Закончили строить школу. Просторная и светлая, она была делом их рук. В её стенах будут учиться русские дети: сыновья и дочери тех, кто воевал в эту войну, и дети тех, кто не вернулся.
Оказывается, в городе есть улица, которая названа в честь бригадира каменщиков, строившего дома на ней! Возможно ли что-нибудь подобное у них, в Японии?
Осенью они помогали колхозникам капать картошку. Эдано разговорился с пожилой колхозницей, которая работала вместе с ними. “Война — плохо. У меня два сына погибли!” — говорила она. Эдано отвечал: “Да, очень плохо. Войны не надо!”
Оказывается, машина, которую они видели однажды из вагона, называется комбайном. Савада облазил комбайн сверху донизу. Повертел штурвал. Он очень доволен осмотром: машины — его страсть.
— Хорошая машина, — заключил механик. — Только что ей делать у нас? Где ей развернуться на наших полях-полосках?
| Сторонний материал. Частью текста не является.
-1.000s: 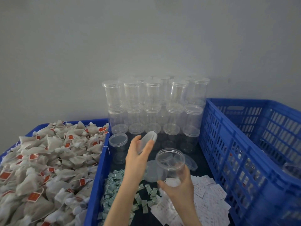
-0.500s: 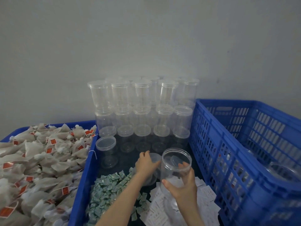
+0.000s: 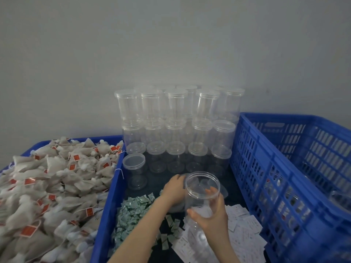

Помещику батраки и арендаторы дешевле обойдутся, чем комбайн… Ну ничего, — хлопает Савада друга по плечу. — Придет время — и на наших полях появятся такие же машины!..
* * *
Советские люди выбирали свой парламент — Верховный Совет. Хомма высказал сомнение: действительно ли кандидаты в депутаты — рабочие, учителя, врачи? Гуров разыскал и пригласил в батальон кандидата в депутаты — рабочего соседнего завода. Тот охотно рассказал о себе, своих товарищах и показал в заключение свои руки. Все увидели, что такие руки могут быть только у человека, много лет имеющего дело с металлом. Кандидат в депутаты спрашивал, есть ли в Японии члены парламента — рабочие.
Все откровенно смеялись над этим вопросом. Савада с горечью признал:
— Кошельками они только могут похвастать, толстосумы!
В один из осенних дней Гуров вызвал Эдано и вручил ему пачку открыток.